For the entries below, the expected answer is the line with "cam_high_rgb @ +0", the line with "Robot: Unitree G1", and every line between them, exactly as written, and nothing more.
*** Given data Section Begins ***
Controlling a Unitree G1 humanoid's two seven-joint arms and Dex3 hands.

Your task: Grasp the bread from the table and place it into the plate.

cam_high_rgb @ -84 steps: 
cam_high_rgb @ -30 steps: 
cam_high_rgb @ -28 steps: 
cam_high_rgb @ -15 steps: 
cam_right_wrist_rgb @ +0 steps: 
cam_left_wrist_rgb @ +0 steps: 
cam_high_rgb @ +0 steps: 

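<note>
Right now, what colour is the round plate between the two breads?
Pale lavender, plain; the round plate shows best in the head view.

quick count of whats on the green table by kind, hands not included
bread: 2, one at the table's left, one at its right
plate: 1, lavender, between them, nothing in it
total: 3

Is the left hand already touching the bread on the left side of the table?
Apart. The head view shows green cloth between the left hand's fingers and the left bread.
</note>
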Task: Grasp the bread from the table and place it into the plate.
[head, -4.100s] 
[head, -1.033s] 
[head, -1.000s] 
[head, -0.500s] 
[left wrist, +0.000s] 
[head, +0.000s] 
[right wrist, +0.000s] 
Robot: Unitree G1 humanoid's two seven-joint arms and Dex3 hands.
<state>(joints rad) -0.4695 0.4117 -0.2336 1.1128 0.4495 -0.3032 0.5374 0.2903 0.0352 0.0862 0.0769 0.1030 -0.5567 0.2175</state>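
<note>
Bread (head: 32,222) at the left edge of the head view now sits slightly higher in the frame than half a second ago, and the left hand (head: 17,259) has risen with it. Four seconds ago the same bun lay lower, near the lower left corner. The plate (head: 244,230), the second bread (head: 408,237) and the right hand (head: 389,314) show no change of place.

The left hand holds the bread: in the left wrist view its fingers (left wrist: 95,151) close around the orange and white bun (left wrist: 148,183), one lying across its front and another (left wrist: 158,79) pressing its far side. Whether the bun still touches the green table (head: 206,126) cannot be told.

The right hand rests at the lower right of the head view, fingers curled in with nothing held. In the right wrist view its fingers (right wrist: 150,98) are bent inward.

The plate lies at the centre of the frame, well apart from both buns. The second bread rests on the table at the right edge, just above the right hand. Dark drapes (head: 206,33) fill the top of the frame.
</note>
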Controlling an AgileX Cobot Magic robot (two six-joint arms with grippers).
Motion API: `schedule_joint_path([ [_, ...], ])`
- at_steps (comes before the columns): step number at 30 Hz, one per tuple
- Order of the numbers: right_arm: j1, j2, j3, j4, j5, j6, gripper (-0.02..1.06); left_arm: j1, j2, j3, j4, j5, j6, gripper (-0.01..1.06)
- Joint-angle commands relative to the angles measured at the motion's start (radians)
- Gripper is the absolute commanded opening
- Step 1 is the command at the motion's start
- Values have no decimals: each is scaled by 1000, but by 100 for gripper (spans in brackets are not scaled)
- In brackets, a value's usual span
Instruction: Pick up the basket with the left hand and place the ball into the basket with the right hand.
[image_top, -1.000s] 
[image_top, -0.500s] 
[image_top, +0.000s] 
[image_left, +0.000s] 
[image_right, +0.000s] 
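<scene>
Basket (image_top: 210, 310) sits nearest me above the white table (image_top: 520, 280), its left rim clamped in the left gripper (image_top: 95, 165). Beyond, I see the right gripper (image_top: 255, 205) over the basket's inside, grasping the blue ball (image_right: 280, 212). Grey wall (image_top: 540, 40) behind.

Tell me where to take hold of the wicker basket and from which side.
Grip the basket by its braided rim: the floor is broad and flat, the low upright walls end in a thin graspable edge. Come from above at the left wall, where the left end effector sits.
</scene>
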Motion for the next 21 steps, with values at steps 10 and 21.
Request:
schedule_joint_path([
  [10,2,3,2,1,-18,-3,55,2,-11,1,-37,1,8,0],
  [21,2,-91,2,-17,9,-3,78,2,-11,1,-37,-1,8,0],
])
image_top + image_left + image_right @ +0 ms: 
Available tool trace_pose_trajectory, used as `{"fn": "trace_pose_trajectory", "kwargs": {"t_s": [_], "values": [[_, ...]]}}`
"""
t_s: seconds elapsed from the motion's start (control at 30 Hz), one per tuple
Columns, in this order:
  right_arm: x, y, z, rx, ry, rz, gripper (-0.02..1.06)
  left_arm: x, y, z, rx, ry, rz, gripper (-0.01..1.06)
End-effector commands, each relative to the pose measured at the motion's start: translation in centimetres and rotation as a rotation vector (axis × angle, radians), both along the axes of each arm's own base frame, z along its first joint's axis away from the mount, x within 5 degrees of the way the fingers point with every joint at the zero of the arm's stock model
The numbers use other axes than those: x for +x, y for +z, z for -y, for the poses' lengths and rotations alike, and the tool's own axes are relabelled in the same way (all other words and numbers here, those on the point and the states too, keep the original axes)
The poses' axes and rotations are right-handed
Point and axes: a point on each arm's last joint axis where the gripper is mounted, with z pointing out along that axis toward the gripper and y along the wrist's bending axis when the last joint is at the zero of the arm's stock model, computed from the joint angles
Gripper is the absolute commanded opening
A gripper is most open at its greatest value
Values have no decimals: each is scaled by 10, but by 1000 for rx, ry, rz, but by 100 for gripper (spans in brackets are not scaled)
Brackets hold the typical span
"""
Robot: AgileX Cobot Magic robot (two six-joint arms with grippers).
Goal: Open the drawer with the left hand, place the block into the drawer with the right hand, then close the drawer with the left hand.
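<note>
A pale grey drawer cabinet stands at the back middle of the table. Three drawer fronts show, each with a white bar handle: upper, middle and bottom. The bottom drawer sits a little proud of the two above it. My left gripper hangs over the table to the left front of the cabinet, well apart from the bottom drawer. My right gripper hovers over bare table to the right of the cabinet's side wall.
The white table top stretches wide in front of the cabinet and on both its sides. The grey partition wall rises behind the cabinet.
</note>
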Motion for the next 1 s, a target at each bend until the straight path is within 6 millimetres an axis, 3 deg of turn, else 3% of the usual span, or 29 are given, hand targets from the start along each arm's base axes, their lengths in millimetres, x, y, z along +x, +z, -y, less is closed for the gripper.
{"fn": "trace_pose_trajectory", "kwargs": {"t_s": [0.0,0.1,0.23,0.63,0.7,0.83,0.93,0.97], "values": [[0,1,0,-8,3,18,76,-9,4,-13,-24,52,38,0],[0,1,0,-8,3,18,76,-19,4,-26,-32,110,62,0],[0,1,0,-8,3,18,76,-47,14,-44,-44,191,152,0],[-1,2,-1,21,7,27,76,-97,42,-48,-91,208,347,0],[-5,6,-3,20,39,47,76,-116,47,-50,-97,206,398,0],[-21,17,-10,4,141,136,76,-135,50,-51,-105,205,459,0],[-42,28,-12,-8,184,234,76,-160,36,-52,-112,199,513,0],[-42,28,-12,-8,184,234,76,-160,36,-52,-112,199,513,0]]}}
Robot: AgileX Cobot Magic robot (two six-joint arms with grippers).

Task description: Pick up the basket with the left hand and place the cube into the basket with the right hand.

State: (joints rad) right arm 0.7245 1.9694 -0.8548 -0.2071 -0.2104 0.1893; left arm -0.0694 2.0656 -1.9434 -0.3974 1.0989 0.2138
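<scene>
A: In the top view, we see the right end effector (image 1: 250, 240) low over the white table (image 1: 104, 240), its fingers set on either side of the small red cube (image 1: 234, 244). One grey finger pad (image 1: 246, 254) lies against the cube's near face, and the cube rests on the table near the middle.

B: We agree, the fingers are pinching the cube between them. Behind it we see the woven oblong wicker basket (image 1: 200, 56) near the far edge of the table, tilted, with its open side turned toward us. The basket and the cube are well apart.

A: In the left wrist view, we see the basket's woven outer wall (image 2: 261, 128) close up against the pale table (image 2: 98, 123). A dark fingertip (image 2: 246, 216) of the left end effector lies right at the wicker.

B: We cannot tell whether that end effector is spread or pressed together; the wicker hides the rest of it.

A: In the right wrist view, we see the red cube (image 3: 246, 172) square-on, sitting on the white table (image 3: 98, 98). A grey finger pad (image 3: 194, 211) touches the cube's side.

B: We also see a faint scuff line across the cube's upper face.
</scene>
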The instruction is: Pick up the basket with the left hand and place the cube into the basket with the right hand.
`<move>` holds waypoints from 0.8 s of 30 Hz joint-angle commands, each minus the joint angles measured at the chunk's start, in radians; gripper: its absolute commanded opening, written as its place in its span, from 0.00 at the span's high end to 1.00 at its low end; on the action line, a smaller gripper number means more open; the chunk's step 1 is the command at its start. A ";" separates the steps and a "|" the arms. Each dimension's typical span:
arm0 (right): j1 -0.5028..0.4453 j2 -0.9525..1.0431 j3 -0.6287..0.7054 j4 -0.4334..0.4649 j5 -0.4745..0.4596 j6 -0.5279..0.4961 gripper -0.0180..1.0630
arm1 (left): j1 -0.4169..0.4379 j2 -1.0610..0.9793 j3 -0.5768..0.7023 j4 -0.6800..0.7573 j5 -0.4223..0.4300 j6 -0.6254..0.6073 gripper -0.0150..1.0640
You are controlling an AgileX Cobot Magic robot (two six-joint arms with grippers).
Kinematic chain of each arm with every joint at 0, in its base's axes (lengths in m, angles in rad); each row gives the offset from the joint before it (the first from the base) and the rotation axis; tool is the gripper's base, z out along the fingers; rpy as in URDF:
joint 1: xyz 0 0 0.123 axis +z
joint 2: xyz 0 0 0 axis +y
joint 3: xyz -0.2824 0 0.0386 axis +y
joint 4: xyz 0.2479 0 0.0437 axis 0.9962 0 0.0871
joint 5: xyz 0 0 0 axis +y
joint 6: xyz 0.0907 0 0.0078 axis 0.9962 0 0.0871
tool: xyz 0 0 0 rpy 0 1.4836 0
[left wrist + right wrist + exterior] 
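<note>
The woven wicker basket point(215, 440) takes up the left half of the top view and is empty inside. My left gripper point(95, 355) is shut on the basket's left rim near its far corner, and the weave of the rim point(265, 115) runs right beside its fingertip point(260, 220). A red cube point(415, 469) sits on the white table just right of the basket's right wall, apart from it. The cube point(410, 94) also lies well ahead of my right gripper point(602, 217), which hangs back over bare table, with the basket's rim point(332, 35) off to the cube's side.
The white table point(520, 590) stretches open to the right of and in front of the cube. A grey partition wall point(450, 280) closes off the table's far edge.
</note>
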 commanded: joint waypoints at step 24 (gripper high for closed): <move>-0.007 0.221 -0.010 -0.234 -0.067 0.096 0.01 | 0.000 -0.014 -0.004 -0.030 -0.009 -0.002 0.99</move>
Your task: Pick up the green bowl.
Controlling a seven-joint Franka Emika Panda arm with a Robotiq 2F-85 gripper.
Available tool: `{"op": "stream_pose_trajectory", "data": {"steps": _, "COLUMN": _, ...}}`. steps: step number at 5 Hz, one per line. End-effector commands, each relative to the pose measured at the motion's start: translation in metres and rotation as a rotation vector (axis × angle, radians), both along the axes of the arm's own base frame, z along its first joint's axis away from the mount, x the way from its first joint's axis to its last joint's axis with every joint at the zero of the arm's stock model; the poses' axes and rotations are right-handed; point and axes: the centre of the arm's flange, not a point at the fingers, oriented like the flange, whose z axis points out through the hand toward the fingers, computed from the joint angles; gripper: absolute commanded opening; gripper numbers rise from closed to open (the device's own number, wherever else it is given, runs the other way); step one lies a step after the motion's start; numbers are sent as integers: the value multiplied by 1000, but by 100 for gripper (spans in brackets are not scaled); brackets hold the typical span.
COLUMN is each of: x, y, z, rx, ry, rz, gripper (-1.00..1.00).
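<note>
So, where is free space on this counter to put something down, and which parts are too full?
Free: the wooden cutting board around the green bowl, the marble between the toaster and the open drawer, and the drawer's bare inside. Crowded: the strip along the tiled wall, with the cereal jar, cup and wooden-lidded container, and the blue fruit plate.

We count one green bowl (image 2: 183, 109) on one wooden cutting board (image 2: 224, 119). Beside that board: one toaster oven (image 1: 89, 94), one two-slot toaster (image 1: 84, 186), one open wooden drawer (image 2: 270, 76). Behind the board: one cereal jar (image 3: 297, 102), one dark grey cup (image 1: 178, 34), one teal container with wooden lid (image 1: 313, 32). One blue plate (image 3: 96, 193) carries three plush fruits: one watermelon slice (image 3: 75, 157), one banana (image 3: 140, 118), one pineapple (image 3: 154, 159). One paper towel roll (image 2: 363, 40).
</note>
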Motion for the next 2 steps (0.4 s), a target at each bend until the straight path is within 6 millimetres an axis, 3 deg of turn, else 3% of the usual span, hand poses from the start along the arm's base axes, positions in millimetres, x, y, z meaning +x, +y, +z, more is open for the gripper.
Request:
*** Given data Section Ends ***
▶ _Answer area_:
cam_high_rgb @ +0 steps: 

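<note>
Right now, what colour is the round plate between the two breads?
Pale lavender, plain; the round plate shows best in the head view.

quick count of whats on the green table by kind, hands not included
bread: 2, one at the table's left, one at its right
plate: 1, lavender, between them, nothing in it
total: 3

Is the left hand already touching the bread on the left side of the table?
Apart. The head view shows green cloth between the left hand's fingers and the left bread.
</note>
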Task: Grasp the bread from the table and place it into the plate.
[head, -4.100s] 
[head, -1.033s] 
[head, -1.000s] 
[head, -0.500s] 
[left wrist, +0.000s] 
[head, +0.000s] 
[right wrist, +0.000s] 
Robot: Unitree G1 humanoid's two seven-joint arms and Dex3 hands.

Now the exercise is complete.